═════ RAW DATA

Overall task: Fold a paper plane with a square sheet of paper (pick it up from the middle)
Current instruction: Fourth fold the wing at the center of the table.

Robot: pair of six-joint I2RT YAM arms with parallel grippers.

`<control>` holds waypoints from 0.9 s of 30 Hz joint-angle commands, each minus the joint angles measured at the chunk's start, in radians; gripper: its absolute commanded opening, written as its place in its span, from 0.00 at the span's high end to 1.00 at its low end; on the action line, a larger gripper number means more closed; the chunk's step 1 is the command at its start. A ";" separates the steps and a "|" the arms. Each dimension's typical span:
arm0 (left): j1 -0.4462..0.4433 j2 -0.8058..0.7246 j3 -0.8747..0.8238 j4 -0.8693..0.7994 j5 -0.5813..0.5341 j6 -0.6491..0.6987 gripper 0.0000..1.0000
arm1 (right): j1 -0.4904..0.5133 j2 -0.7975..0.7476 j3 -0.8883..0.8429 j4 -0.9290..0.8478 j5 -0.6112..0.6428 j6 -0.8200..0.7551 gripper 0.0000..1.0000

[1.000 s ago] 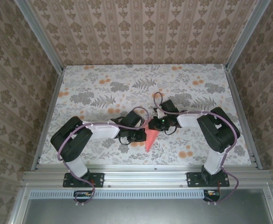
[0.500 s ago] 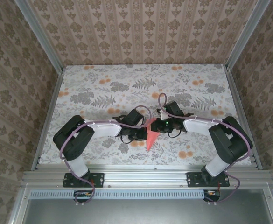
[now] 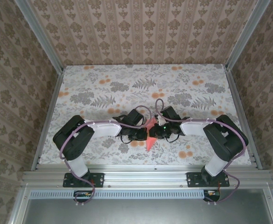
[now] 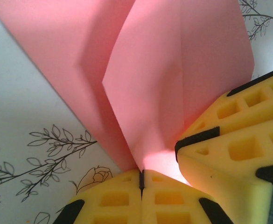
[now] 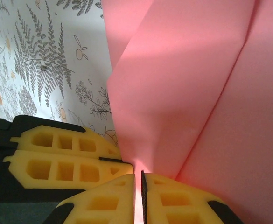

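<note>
My right arm has swung inward. The right hand (image 5: 137,182) and left hand (image 4: 141,176), just beside each other, are each clenched on the paper plane (image 3: 148,140). Its folded edges fan upward and its tip points toward the near bench (image 3: 103,84) edge, with open bench beyond.

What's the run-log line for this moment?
left pincer: shut on paper plane | right pincer: shut on paper plane | paper plane: creased, tip toward near edge of table

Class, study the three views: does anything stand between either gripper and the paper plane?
Nothing visible does. The left gripper is shut on the plane, and the right gripper pinches it too. The paper runs straight into each closed pair of fingertips, with nothing else between them.
</note>
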 commanded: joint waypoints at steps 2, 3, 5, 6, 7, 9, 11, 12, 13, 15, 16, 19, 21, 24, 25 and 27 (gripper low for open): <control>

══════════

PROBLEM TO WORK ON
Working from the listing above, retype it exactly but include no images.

WRITTEN SOLUTION
Overall task: Fold a paper plane with a square sheet of paper (pick it up from the middle)
Current instruction: Fourth fold the wing at the center of the table.

Robot: pair of six-joint I2RT YAM arms with parallel grippers.

`<control>` holds waypoints from 0.9 s of 30 Hz joint-angle commands, each minus the joint angles measured at the chunk's start, in radians; gripper: its absolute commanded opening, written as its place in its span, from 0.00 at the span's high end to 1.00 at its low end; on the action line, a larger gripper number means more closed; the chunk's step 1 is the command at its start. A ";" separates the steps and a "|" the arms. Each dimension's typical span:
arm0 (left): j1 -0.4462..0.4433 j2 -0.8058..0.7246 j3 -0.8747..0.8238 j4 -0.8693..0.7994 j5 -0.5813..0.5341 j6 -0.6491..0.6987 gripper 0.0000..1.0000
arm1 (right): j1 -0.4904..0.5133 j2 -0.7975..0.7476 j3 -0.8883..0.8429 j4 -0.9290..0.8478 j5 -0.6112..0.6428 j6 -0.8200..0.7551 gripper 0.0000..1.0000

[1.000 s ago] 
[0.500 s ago] 
[now] 
[now] 
[now] 

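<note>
My right arm has swung inward. The right hand (image 5: 137,182) and left hand (image 4: 141,176), just beside each other, are each clenched on the paper plane (image 3: 148,140). Its folded edges fan upward and its tip points toward the near bench (image 3: 103,84) edge, with open bench beyond.

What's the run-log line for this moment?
left pincer: shut on paper plane | right pincer: shut on paper plane | paper plane: creased, tip toward near edge of table

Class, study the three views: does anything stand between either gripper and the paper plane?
Nothing visible does. The left gripper is shut on the plane, and the right gripper pinches it too. The paper runs straight into each closed pair of fingertips, with nothing else between them.
</note>
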 commanded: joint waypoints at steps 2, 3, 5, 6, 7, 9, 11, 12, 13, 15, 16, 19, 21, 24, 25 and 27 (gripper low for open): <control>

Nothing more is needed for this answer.